▸ **What is needed**
Nothing outside the range below should be printed. Output exactly the lines from the line with "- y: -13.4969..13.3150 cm" to the line with "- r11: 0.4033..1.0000", both included.

▸ **Extracted data entries**

***

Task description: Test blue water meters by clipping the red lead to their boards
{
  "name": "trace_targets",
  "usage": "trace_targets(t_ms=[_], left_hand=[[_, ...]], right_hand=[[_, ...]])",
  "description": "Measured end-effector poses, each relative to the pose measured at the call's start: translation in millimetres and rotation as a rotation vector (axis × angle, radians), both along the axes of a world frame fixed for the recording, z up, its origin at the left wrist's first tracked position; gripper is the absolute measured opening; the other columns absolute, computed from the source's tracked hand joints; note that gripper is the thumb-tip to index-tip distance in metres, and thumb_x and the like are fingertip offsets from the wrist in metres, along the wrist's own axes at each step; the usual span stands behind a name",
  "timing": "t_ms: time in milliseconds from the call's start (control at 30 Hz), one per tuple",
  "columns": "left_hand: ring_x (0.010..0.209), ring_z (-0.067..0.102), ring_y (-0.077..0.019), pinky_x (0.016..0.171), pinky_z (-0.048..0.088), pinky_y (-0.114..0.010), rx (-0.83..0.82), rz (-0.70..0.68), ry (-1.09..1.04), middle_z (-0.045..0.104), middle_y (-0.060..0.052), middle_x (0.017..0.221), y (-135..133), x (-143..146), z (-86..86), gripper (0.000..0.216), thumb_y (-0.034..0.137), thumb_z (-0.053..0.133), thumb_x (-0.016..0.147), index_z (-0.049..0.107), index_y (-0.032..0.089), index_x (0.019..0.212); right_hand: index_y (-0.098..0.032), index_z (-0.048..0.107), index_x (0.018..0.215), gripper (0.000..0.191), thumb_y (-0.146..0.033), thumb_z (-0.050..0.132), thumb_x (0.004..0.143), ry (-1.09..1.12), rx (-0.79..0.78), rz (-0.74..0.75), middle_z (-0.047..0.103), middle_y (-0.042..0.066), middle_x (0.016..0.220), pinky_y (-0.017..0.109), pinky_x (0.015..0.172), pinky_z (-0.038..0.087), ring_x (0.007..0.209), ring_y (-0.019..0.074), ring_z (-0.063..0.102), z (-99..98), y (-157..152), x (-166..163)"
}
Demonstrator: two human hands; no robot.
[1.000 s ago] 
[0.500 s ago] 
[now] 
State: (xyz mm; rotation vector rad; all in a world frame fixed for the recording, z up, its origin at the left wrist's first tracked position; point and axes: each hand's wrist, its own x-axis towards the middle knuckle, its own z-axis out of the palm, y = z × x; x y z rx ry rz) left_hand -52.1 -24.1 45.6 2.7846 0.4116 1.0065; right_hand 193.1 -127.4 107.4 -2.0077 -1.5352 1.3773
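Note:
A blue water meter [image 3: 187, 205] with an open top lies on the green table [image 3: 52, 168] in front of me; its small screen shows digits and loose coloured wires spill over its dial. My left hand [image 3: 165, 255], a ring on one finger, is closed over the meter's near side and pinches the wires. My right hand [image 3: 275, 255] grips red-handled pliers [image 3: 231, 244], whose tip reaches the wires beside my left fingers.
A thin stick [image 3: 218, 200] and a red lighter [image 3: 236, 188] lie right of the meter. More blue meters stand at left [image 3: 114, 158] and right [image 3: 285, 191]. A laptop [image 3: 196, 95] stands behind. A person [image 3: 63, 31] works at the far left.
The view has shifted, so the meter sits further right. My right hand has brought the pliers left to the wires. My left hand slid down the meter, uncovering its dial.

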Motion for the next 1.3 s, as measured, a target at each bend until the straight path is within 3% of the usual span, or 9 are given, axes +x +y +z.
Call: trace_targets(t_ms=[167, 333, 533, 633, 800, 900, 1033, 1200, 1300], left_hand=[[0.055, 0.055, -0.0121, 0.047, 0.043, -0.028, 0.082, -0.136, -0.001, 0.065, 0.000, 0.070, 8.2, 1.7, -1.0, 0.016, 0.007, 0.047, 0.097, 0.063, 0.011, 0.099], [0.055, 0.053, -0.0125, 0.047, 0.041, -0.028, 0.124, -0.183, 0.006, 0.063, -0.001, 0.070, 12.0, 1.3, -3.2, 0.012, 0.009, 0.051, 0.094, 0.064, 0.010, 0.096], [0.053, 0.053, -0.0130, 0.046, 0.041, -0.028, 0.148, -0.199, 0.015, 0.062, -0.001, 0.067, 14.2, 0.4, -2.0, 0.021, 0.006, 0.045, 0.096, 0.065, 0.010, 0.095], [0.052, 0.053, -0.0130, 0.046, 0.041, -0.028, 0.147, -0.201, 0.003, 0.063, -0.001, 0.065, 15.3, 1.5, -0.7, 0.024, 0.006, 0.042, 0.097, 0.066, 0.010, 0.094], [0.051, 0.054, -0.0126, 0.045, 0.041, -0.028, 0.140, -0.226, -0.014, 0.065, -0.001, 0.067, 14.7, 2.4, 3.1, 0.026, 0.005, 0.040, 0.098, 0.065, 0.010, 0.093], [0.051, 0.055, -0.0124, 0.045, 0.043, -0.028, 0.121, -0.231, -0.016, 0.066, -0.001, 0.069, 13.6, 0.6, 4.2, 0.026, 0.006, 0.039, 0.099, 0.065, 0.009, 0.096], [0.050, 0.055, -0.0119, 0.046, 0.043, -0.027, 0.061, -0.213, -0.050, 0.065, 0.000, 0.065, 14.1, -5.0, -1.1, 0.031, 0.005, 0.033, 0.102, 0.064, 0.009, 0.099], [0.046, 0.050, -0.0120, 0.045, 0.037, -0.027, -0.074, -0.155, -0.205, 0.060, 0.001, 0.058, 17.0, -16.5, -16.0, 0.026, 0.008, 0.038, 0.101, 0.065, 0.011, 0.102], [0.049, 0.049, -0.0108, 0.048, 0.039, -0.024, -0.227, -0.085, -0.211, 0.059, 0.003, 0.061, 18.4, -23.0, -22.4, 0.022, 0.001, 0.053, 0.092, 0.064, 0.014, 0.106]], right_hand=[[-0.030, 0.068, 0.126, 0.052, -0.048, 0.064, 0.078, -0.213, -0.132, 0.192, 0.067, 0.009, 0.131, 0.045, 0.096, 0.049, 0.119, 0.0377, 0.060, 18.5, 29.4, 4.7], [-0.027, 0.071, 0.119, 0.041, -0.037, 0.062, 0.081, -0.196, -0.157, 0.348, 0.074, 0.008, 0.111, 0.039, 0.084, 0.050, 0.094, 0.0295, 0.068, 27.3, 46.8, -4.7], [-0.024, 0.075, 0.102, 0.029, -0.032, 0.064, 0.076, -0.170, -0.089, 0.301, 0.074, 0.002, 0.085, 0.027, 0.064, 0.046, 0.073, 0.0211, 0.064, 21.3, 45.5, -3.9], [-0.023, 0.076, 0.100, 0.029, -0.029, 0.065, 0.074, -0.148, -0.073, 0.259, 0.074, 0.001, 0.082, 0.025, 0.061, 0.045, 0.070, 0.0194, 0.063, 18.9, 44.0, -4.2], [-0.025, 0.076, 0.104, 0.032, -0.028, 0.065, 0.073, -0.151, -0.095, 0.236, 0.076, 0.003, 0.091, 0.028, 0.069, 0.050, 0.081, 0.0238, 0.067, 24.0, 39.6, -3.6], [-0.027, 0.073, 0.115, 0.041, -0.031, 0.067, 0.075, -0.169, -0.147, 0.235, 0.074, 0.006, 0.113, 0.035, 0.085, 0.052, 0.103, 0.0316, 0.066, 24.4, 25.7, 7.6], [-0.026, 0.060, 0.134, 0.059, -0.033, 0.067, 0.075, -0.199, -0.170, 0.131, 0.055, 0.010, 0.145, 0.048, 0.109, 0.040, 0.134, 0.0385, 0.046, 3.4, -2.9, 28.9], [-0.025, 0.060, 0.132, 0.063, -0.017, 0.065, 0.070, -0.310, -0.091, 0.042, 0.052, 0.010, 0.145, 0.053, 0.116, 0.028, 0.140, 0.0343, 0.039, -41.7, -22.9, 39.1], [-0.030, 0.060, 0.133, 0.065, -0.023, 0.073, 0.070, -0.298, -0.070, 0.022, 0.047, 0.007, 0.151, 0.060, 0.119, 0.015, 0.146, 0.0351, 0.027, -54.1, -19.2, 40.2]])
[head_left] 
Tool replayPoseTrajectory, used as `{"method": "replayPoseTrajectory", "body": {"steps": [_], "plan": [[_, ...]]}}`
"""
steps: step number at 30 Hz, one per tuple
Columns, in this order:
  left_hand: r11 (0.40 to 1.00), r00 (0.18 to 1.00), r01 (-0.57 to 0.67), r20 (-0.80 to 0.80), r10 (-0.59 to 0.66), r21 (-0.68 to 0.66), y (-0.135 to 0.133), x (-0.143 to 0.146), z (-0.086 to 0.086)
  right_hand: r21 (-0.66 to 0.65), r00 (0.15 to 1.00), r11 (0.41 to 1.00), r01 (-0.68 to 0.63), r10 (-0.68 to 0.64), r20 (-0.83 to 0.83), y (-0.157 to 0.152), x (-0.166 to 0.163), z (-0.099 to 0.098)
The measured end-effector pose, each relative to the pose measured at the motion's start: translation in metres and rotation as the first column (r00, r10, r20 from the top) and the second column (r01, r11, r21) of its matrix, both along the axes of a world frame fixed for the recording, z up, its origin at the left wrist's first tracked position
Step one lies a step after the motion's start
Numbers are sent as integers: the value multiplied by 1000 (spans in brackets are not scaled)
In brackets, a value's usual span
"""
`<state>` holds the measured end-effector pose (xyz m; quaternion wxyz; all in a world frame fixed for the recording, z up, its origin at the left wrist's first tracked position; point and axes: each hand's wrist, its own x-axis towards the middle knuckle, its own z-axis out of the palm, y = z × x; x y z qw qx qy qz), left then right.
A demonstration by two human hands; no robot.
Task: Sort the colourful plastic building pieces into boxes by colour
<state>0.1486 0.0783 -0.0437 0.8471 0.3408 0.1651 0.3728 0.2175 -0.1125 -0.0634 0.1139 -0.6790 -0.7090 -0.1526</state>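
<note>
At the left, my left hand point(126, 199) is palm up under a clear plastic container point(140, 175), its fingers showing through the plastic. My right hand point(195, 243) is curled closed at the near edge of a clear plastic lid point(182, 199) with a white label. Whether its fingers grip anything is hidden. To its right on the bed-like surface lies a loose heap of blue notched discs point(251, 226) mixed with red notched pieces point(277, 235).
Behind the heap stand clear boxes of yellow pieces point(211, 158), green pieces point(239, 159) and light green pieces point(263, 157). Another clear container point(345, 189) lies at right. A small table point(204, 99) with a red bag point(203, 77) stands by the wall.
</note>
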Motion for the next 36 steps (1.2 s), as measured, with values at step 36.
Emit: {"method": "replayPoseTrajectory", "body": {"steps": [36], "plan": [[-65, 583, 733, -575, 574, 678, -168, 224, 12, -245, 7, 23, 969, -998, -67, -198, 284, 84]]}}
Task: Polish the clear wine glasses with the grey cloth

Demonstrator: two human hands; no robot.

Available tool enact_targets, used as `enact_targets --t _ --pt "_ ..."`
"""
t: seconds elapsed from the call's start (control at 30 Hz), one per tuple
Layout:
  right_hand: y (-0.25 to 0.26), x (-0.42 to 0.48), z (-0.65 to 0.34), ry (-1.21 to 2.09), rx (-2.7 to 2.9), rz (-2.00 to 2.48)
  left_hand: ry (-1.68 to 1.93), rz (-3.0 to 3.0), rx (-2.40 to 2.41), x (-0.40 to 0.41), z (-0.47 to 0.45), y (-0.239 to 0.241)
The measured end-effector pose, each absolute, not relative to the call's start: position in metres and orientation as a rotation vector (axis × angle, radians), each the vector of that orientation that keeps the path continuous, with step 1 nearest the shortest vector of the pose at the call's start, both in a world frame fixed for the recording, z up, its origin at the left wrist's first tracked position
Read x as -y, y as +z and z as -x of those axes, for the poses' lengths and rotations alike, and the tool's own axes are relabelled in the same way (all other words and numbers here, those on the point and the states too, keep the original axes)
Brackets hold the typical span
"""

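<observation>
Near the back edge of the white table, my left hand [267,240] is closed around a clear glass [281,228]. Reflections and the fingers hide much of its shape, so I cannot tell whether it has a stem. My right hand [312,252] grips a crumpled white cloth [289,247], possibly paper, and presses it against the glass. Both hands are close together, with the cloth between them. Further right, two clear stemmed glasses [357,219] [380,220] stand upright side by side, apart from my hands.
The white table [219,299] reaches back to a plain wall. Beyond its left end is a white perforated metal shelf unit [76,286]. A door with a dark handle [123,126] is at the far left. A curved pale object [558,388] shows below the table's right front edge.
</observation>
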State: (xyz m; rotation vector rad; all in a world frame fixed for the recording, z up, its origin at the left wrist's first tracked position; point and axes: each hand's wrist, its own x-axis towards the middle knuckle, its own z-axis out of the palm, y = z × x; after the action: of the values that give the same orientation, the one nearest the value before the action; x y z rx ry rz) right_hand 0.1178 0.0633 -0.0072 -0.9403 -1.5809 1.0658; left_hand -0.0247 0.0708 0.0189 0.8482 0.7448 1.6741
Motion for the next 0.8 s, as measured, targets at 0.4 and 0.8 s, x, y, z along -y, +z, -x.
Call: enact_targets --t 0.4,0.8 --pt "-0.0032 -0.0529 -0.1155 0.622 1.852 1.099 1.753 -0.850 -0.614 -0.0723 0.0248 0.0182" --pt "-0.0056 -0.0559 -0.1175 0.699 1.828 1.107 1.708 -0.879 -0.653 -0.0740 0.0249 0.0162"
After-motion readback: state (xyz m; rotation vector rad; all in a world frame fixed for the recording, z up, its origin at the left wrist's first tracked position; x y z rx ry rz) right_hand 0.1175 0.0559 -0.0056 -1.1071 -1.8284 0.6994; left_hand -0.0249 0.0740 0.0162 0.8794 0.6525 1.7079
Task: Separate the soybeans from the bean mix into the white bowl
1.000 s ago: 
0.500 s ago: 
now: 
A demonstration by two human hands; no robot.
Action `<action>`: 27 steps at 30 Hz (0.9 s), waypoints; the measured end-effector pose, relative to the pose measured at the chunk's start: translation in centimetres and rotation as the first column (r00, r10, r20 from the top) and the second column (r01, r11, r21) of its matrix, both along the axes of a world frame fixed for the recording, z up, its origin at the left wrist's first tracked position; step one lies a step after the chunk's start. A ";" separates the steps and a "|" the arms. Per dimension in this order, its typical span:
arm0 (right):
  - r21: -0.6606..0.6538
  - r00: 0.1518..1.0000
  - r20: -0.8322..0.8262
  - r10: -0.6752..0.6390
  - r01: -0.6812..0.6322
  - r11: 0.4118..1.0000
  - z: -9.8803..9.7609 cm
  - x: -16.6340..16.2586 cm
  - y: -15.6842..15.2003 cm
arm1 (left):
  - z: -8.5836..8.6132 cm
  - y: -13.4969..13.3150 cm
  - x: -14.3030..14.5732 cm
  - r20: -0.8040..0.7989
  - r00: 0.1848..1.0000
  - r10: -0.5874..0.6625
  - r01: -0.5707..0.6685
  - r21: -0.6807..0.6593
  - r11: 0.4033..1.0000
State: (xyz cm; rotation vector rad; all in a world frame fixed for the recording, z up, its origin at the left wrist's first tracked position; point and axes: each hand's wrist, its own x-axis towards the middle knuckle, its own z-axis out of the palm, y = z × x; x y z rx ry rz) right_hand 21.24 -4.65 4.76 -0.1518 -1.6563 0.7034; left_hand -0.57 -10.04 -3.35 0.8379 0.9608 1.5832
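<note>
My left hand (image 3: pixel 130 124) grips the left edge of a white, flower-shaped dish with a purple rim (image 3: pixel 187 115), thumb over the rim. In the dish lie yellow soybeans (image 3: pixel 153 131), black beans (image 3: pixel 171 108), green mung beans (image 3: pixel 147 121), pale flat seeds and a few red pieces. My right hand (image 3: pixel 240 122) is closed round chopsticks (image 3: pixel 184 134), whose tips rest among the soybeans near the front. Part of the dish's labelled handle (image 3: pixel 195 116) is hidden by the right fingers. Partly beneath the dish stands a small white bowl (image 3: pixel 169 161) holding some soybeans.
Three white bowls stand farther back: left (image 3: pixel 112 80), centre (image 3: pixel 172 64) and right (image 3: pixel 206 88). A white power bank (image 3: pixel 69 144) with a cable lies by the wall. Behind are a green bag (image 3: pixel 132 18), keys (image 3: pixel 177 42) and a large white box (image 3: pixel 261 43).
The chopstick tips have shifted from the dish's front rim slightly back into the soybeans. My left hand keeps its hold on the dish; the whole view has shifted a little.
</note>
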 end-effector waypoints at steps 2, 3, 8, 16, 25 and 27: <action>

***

▸ **Exercise answer**
  - y: -13.4969..13.3150 cm
  - x: -14.3030..14.5732 cm
  - r20: -0.8040..0.7989
  - r00: 0.1848..1.0000
  - r10: -0.5874..0.6625
  - r01: -0.5707..0.6685
  - r21: -0.6807..0.6593
  - r11: 0.4033..1.0000

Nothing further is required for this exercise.